Schwarze Schimmel-Flecken an Tapeten und Wänden sehen nicht nur unschön aus, die Sporen des Schimmelpilzes können obendrein die Gesundheit der Bewohner beeinträchtigen. Kinder sind bei Schimmelbefall bspw. besonders anfällig für Asthma.

Ursache für den Schimmelbefall kann einerseits falsches Lüften sein, sodass sich Kondensfeuchtigkeit in der Wohnung bildet. Gerade ältere Häuser sind anfällig für diese Feuchtigkeitsschäden. Die Schimmelbildung geht dann zurück auf eine zu feuchte Luft. Spärliches Heizen fördert die Schimmelbildung zusätzlich. Zu kalte Wände, die auf eine mangelhafte Bausubstanz schließen lassen, können ebenfalls verantwortlich für die Bildung von Schwitzwasser an Außenwänden, Zimmerecken und der Decke sein.

Eintretende Feuchtigkeit von außen durch undichtes Mauerwerk oder gar ein Wasserrohrbruch sind weitere Gründe für Schimmelbefall. Diese Fälle sind meist eindeutig und der Vermieter ist dann verantwortlich für den Schaden. Treffen jedoch mehrere Ursachen zusammen, werden sich Mieter und Vermieter regelmäßig streiten wer den Schaden zu verantworten hat. Ein Sachverständiger für Bauschäden kann für Klarheit sorgen.

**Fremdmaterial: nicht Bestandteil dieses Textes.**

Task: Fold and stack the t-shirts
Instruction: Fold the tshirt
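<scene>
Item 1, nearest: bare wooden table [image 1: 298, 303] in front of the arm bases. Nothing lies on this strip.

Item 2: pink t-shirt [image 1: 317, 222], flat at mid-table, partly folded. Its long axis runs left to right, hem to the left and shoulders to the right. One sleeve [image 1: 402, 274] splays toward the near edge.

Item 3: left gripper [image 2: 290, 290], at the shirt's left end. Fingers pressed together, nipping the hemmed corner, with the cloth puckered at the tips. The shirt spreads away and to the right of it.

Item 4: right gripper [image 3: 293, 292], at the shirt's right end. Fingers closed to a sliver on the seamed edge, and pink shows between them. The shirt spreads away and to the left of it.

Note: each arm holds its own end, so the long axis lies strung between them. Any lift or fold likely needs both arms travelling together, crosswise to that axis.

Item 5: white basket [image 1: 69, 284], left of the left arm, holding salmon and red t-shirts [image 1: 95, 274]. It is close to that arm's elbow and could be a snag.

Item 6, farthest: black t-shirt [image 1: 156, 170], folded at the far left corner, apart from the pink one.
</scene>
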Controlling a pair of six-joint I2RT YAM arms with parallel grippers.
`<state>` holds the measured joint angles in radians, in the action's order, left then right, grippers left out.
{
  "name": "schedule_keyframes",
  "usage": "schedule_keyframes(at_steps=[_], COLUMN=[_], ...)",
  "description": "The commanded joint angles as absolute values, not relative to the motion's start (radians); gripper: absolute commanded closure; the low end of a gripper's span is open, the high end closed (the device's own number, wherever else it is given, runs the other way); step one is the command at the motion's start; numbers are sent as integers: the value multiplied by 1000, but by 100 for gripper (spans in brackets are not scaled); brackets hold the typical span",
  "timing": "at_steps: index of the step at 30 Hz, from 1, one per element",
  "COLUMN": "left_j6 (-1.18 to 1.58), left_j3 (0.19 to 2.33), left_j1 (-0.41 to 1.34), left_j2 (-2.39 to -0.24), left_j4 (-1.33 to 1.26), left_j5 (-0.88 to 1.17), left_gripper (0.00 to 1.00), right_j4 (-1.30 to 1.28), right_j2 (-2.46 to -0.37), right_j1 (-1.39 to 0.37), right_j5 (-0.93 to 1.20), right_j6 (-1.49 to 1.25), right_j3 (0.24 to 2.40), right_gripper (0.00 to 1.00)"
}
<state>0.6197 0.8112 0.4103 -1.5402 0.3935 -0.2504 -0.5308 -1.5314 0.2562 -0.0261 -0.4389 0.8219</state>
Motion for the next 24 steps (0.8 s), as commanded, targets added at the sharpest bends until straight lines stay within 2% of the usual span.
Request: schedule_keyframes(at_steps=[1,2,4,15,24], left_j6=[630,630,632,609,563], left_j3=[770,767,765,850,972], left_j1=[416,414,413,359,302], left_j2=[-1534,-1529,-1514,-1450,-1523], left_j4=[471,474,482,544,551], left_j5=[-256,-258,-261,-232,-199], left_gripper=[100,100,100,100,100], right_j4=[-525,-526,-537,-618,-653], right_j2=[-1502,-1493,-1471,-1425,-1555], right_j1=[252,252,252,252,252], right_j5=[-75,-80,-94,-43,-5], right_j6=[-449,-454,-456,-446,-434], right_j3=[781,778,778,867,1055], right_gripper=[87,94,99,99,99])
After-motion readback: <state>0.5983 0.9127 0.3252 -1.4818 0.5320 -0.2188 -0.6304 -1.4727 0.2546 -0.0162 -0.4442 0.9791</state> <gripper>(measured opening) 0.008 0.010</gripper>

Wenn der Vermieter den Schimmelbefall gegen sich gelten lassen muss, kann der Mieter die Miete kürzen, im Extremfall bis zu 100%. Wird der Schimmel vom Vermieter trotz Abmahnung nicht beseitigt, kann der Mieter fristlos kündigen. Liegt die Ursache für den Schaden klar beim Vermieter, kann der Mieter nach erfolgter Abmahnung auch die Beseitigung durch einen Fachmann selbst in Auftrag geben und vom Vermieter Kostenerstattung verlangen, wenn sich der Vermieter nicht selbst um die Schadensbeseitigung bemüht.